▶ [Requirement] Your answer must hold only the lines below from the line containing "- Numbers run" through the line containing "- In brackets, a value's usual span", each reproduced exactly.

▶ [Information given]
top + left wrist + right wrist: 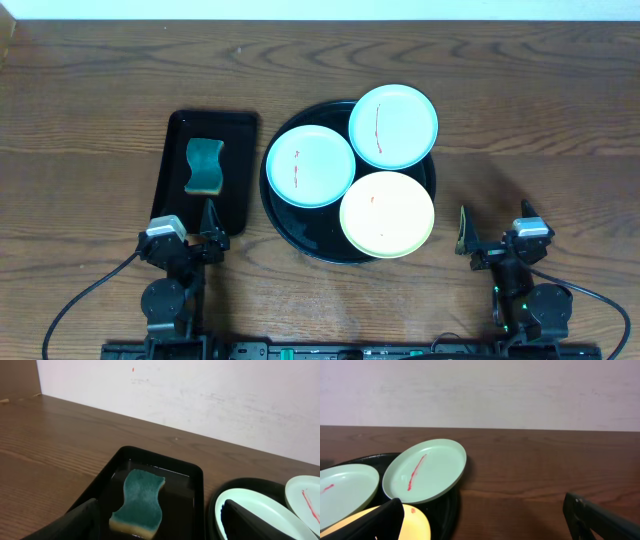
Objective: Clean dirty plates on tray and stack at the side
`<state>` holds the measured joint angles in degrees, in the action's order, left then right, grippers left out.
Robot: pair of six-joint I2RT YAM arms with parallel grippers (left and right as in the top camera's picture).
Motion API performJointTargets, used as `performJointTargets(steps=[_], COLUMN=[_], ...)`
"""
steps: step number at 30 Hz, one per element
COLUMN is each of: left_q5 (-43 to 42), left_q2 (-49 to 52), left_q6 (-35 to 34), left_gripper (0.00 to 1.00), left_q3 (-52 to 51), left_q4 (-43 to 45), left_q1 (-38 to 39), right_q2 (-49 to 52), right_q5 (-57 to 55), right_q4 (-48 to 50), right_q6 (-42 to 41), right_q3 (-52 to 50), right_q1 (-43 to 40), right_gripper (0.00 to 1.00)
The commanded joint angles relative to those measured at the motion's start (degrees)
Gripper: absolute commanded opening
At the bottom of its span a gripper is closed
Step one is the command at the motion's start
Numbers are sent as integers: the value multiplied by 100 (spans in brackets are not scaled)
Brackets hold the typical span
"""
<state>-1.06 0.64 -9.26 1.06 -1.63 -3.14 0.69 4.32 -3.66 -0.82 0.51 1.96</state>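
Plates [310, 165], 3, small and round. Left gripper [160, 504] and right gripper [484, 500] are standing with fingers spread wide, gripping nothing. Between them, 2 pale mint-blue plates [393, 125] and 1 pale yellow plate [387, 214] are lying on the large round glossy black tray [303, 228], red smears [377, 125] showing.

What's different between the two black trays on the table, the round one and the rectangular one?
Shape: the round tray is a circle, the rectangular tray an oblong. Size: the round tray is wider than the rectangular tray. Load: the round tray carries three plates, the rectangular tray one green sponge. Both are glossy black with low rims, side by side on the wooden table.
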Motion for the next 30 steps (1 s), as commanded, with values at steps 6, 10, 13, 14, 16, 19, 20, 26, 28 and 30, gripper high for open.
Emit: performJointTargets(steps=[6,10,13,14,16,19,20,26,28,30], left_q5=[-105,-872,-1169,-1250,-1353,-1351,-1349,-1327,-1325,-1272], left_q2=[7,63,254,372,704,1252,1493,3244,3705,4113], left_q6=[-452,-413,-417,-417,-417,-411,-376,-76,57,90], left_gripper=[78,78,78,78,78,78,78,78,78,78], left_q3=[-55,103,356,516,955,1694,1993,4057,4629,5134], left_q4=[-199,-219,-219,-240,-304,-592,-732,-2083,-2533,-2916], left_q1=[33,33,33,33,33,33,33,33,33,33], right_q2=[-31,-28,11,46,195,531,675,2444,2994,3615], right_q5=[1064,1569,1845,1934,2087,2124,2124,2363,2529,2730], right_q4=[157,151,133,129,131,133,133,118,9,-249], right_q6=[-2,-350,-852,-1025,-1340,-1394,-1392,-1025,-1021,-1021], right_q3=[-20,26,170,249,492,894,1040,2544,3001,3552], right_q1=[-46,-48,-48,-46,-46,-46,-46,-46,-46,-46], right_gripper=[99,99,99,99,99,99,99,99,99,99])
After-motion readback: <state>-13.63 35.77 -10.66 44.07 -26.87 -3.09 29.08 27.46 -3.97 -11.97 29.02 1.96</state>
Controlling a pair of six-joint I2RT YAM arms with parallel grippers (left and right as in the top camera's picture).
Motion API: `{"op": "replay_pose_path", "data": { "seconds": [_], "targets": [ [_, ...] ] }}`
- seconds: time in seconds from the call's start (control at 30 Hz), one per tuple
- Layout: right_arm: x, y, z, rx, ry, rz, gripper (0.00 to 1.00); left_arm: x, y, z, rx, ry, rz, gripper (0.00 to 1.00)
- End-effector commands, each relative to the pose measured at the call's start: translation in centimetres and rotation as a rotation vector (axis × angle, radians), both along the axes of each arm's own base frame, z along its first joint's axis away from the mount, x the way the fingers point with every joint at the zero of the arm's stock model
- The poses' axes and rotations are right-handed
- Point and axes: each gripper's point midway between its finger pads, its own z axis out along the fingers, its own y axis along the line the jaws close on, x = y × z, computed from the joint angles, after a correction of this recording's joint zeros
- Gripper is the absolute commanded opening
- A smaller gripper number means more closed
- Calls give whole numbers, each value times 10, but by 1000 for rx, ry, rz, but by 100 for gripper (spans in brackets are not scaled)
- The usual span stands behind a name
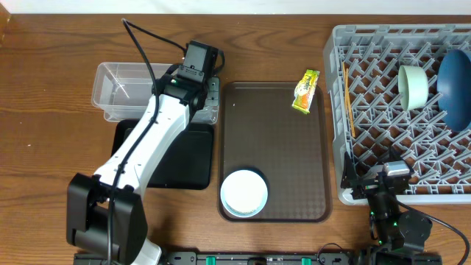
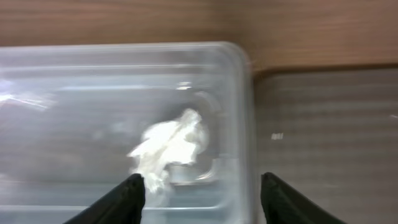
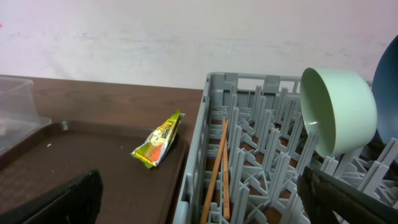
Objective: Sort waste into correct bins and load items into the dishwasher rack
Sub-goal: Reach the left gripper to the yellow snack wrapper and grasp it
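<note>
One tissue (image 2: 168,148), one wrapper (image 1: 306,91), two chopsticks (image 3: 219,168), one mint bowl (image 1: 413,86), one white bowl (image 1: 244,193), one dish (image 1: 458,77) — left gripper (image 2: 203,182), right gripper (image 3: 199,182): jaws released.

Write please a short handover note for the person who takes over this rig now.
Left pincer: open, above the clear tub; the tissue wad lies in it.
Right pincer: open, empty, by the near corner of the rack.
Done: mint-green bowl, blue dish and chopsticks are in the rack.
To do: snack wrapper and white bowl, both on the brown tray. Pink cup and food scraps not in view.
</note>
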Motion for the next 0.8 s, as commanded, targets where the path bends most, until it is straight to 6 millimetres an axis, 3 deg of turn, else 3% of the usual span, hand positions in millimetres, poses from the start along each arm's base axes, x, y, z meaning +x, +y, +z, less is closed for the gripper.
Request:
{"op": "replay_pose_path", "data": {
  "seconds": [0.0,0.17,0.33,0.57,0.77],
  "targets": [
    [0,1,-1,-1,-1,7,99,-1,-36,28,-165,-47,-101,62],
    [0,1,-1,-1,-1,7,99,2,-85,33,-222,-98,-298,62],
    [0,1,-1,-1,-1,7,99,2,-129,3,-184,-94,-443,62],
    [0,1,-1,-1,-1,7,99,-6,-214,-23,-322,-136,-668,63],
    [0,1,-1,-1,-1,6,99,-11,-260,-59,-343,-167,-742,63]
  ]
}}
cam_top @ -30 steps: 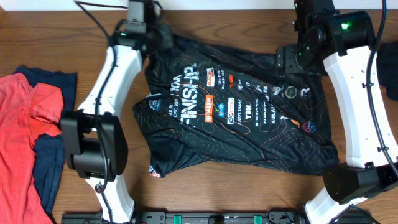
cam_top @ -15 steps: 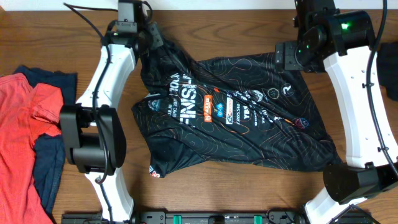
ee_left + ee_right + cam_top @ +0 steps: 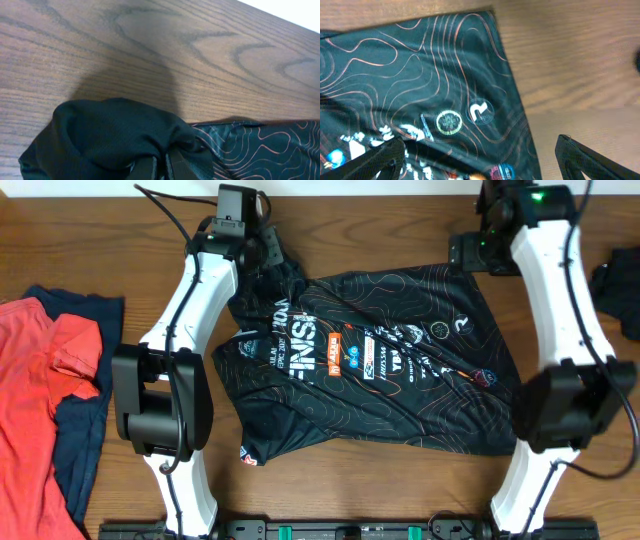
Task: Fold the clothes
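Black wavy-lined jersey lies spread at the centre of the table, its 11 o'clock corner bunched and clamped in the left gripper, which is mostly cut off from view, while the right gripper hangs spread apart over the 1 o'clock corner; the red top and navy top at 9 o'clock are cropped.

The left arm and right arm both reach far forward; left end effector pinches its fingers together on a bunched black jersey; right end effector hangs, jaws spread wide.
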`<state>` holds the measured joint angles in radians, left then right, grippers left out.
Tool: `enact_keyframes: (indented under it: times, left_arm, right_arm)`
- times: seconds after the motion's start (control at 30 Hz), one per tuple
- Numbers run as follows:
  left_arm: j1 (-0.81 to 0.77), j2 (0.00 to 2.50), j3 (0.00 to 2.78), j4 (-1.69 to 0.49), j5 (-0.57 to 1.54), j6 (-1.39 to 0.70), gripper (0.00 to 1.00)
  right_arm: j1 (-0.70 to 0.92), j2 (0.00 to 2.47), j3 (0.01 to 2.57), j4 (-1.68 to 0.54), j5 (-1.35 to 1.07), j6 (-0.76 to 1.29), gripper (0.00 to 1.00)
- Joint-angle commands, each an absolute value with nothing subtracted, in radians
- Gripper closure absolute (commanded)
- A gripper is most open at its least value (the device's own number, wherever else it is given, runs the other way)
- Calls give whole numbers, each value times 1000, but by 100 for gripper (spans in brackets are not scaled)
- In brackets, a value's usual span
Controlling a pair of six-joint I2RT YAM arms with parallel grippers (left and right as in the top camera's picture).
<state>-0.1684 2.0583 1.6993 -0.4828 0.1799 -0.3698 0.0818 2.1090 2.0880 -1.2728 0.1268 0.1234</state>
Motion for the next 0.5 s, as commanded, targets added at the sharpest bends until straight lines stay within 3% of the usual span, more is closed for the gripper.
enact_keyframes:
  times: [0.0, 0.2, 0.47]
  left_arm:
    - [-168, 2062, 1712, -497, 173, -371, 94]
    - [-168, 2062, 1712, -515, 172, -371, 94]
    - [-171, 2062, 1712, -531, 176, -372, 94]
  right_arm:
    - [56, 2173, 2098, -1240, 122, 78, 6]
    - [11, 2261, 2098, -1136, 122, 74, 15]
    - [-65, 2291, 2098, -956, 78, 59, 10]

▶ [Task output]
- Numbers run as follows:
  left_arm: j1 (-0.81 to 0.77), j2 (0.00 to 2.50), j3 (0.00 to 2.78), j4 (-1.69 to 0.49), j5 (-0.57 to 1.54), j6 (-1.39 to 0.70), gripper (0.00 to 1.00)
  right_arm: j1 (-0.70 to 0.92), j2 (0.00 to 2.47), j3 (0.01 to 2.57), j4 (-1.68 to 0.54), j5 (-1.35 to 1.07), j6 (-0.76 to 1.29), gripper (0.00 to 1.00)
- Joint-angle commands, each an absolute value with nothing subtracted, in radians
- Gripper closure absolute (commanded)
- A gripper is most open at its least value (the device's own number, wherever else it is given, runs the other way)
- Calls give whole numbers, each value times 1000, but by 100 for gripper (spans in brackets are not scaled)
- In brackets, a value's usual span

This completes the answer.